Kabar Jurnalis Com–Bangka Barat — Kematian seorang penambang timah tradisional akibat sambaran petir di perairan Laut Belembang, Desa Bakit, Kecamatan Parittiga, Selasa (7/4/2026), kembali menegaskan lemahnya kehadiran negara dalam mengatur dan mengawasi aktivitas tambang ilegal di wilayah pesisir.
Korban, Eko (46), warga Desa Bakit, Kecamatan Parittiga, meninggal dunia setelah tersambar petir saat bekerja di atas ponton rajuk. Ia sempat dilarikan ke Puskesmas Sekar Biru, namun dinyatakan meninggal dalam perjalanan.
Tiga penambang lainnya turut menjadi korban. Agil (40) mengalami luka berat dan dirujuk ke Rumah Sakit Mentok, sementara Sari (28) dan Mini (25) selamat dengan luka ringan.
Peristiwa terjadi sekitar pukul 14.30 WIB, saat cuaca di lokasi sudah menunjukkan tanda-tanda ekstrem sejak satu jam sebelumnya.
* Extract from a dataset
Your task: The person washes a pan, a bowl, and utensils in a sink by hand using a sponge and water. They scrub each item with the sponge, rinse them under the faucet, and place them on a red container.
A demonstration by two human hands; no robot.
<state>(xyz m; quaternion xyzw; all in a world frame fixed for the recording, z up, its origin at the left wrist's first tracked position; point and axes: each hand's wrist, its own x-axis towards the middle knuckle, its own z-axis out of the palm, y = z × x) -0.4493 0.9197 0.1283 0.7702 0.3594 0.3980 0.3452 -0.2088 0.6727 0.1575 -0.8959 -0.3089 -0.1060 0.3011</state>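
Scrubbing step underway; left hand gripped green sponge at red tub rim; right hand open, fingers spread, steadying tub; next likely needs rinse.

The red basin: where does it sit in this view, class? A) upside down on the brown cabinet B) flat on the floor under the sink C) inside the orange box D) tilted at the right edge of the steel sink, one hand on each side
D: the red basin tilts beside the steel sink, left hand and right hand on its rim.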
Langit menggelap, hujan turun, dan kilatan petir terlihat jelas. Namun, aktivitas penambangan tetap berlangsung tanpa ada penghentian maupun peringatan keselamatan.
Situasi ini memperlihatkan tidak adanya sistem mitigasi risiko di lapangan, baik dari sisi pekerja maupun otoritas terkait.
Di sisi lain, fakta bahwa aktivitas tersebut merupakan tambang timah ilegal bukanlah hal baru. Kegiatan serupa telah lama berlangsung dan tersebar di sejumlah titik pesisir Bangka Barat, mulai dari Laut Belembang, Laut Jerangkat, Laut Bakit, hingga Laut Pala.
Ironisnya, meski berlangsung terbuka dan terus-menerus, praktik ini seolah berjalan tanpa pengendalian yang berarti.
Minimnya pengawasan dan lemahnya penegakan hukum memunculkan pertanyaan serius tentang komitmen pemerintah daerah maupun aparat terkait dalam menertibkan aktivitas tambang ilegal yang berisiko tinggi.
Tidak hanya persoalan legalitas, aspek keselamatan kerja juga nyaris terabaikan. Para penambang bekerja menggunakan ponton rakitan tanpa standar keamanan, tanpa perlindungan dari cuaca ekstrem, dan tanpa prosedur darurat yang jelas.
Kondisi ini menempatkan para pekerja dalam situasi rentan, di mana risiko kematian menjadi bagian dari pekerjaan sehari-hari.
Alasan ekonomi kerap menjadi pembenaran atas maraknya tambang ilegal. Namun, tanpa kehadiran negara dalam menyediakan alternatif mata pencaharian yang layak, masyarakat terus didorong pada pilihan berbahaya: bekerja di sektor ilegal atau kehilangan sumber penghasilan.
Peristiwa ini kembali menjadi alarm keras. Tanpa langkah konkret—baik berupa penegakan hukum yang konsisten, pengawasan yang nyata, maupun solusi ekonomi yang berkelanjutan—kejadian serupa sangat mungkin terus berulang.
Jika kondisi ini terus dibiarkan, maka setiap insiden bukan lagi sekadar musibah, melainkan konsekuensi dari pembiaran yang sistematis.(Red).